── Extracted records

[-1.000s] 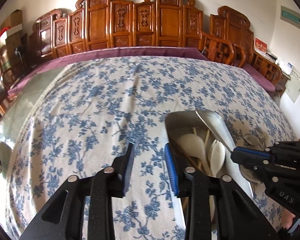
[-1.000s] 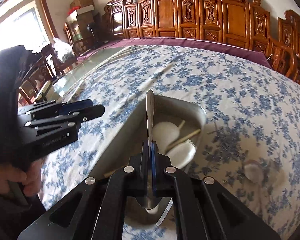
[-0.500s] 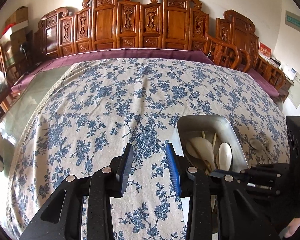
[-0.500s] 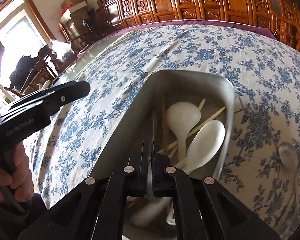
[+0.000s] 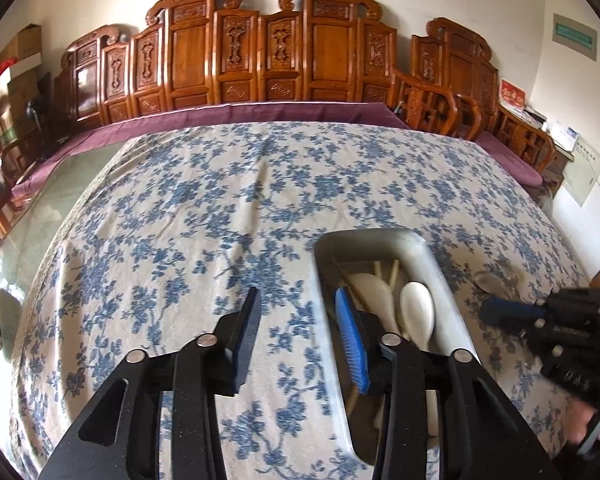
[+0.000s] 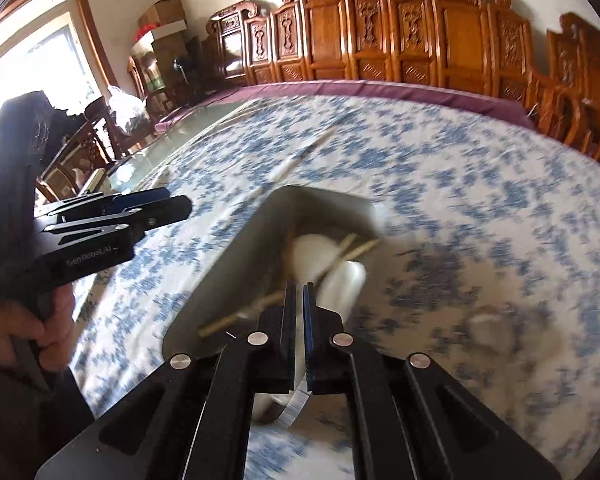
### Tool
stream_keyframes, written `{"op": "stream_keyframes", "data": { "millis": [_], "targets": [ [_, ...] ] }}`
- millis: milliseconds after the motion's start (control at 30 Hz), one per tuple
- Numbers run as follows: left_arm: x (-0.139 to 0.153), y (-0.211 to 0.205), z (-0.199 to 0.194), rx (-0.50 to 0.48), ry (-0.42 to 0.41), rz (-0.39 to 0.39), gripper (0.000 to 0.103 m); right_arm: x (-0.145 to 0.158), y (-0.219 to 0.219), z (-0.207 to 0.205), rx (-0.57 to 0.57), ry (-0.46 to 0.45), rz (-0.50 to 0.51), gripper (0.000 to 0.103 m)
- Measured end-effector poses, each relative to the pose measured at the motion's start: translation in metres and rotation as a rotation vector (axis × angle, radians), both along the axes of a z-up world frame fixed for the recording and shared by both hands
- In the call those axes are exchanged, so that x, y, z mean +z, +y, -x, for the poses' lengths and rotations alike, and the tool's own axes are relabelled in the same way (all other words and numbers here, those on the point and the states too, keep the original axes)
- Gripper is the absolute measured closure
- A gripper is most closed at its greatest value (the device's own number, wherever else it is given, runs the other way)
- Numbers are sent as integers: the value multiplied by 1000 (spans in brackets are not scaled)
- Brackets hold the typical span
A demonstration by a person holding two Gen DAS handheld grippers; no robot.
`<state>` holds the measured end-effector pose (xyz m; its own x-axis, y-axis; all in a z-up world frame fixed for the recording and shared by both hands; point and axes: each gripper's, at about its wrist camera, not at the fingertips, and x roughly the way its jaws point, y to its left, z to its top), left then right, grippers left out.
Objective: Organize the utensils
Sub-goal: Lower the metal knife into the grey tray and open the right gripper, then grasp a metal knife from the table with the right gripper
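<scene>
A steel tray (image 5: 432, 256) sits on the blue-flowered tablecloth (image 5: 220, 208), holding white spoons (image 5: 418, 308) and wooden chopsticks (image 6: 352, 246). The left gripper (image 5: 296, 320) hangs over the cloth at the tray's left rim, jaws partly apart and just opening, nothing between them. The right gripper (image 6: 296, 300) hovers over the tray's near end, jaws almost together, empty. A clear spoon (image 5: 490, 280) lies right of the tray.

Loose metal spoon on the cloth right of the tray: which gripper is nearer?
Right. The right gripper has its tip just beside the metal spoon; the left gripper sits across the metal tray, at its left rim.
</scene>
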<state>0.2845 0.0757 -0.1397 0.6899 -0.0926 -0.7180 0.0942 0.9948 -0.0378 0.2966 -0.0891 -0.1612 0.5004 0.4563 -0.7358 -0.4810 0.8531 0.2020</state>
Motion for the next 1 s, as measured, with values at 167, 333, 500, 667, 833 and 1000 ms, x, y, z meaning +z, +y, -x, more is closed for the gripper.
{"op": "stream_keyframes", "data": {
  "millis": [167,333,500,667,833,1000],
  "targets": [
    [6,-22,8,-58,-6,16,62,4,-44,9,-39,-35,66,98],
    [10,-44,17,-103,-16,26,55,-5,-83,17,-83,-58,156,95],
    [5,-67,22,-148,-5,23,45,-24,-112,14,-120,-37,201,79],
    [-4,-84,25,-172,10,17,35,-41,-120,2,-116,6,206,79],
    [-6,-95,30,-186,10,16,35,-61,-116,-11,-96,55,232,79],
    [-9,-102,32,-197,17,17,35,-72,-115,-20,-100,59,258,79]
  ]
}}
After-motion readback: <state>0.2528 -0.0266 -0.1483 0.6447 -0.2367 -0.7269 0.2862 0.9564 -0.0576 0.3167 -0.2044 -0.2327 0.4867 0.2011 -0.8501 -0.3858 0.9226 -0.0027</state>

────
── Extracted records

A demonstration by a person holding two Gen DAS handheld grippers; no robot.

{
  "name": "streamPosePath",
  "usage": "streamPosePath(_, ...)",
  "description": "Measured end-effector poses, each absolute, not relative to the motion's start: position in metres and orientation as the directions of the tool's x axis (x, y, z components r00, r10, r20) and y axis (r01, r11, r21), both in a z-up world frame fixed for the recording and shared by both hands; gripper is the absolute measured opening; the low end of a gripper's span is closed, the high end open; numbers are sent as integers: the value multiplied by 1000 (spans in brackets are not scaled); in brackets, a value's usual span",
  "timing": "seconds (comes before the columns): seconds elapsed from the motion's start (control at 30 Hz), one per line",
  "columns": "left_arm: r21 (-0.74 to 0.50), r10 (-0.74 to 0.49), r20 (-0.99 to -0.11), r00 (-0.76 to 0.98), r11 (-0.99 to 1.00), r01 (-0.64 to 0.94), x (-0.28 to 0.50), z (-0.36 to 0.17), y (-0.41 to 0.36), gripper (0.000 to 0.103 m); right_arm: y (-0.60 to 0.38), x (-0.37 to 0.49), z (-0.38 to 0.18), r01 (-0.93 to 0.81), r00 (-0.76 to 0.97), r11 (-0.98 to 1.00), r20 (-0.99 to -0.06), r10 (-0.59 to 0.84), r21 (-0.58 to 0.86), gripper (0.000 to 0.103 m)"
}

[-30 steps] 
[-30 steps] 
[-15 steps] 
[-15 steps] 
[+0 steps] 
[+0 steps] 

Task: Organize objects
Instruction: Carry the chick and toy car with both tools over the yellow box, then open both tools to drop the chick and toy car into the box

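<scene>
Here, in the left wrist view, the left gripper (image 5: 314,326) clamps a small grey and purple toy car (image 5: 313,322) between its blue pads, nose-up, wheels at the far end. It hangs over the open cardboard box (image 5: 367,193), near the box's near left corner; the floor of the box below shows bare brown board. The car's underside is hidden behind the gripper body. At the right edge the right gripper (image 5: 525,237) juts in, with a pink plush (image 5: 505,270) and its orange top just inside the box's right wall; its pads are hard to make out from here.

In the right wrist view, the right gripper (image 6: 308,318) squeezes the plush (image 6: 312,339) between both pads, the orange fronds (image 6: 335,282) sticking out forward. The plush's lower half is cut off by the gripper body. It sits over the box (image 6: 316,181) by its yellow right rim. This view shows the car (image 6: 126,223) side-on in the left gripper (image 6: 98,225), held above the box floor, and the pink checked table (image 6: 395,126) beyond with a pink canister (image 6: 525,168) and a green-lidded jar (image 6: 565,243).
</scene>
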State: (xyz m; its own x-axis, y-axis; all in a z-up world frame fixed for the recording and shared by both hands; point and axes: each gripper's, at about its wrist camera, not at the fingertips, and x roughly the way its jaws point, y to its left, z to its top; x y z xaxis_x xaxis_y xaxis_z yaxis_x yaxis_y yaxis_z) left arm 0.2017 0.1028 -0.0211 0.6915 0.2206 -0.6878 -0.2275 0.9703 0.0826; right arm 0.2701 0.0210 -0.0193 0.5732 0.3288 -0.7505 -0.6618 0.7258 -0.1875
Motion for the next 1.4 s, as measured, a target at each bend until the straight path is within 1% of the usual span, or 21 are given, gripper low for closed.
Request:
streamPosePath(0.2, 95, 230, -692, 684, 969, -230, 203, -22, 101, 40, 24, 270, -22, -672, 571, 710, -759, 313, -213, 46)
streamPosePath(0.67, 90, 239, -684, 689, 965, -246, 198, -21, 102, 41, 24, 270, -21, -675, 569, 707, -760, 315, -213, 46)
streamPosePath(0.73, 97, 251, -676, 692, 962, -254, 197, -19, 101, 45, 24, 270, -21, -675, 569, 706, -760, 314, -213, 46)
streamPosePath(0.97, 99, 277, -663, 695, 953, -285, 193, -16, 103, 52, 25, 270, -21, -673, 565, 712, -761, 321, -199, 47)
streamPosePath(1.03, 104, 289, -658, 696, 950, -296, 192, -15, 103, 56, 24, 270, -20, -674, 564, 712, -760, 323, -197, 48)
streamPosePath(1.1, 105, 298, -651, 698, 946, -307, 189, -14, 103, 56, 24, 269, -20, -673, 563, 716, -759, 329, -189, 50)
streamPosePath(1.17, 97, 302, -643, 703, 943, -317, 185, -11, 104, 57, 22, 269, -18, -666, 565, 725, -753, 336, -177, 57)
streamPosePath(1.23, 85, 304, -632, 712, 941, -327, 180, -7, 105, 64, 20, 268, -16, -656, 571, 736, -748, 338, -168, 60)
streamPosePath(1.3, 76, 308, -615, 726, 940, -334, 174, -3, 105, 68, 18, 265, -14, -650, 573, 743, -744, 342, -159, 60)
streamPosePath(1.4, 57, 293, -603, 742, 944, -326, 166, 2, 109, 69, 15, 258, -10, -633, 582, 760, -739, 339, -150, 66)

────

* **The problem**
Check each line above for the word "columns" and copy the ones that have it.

* **Reply**
  "timing": "seconds (comes before the columns): seconds elapsed from the motion's start (control at 30 Hz), one per line",
  "columns": "left_arm: r21 (-0.74 to 0.50), r10 (-0.74 to 0.49), r20 (-0.99 to -0.11), r00 (-0.76 to 0.98), r11 (-0.99 to 1.00), r01 (-0.64 to 0.94), x (-0.28 to 0.50), z (-0.36 to 0.17), y (-0.41 to 0.36), gripper (0.000 to 0.103 m); right_arm: y (-0.60 to 0.38), x (-0.37 to 0.49), z (-0.38 to 0.18), r01 (-0.93 to 0.81), r00 (-0.76 to 0.97), r11 (-0.98 to 1.00), r20 (-0.99 to -0.06), r10 (-0.59 to 0.84), r21 (-0.58 to 0.86), gripper (0.000 to 0.103 m)"

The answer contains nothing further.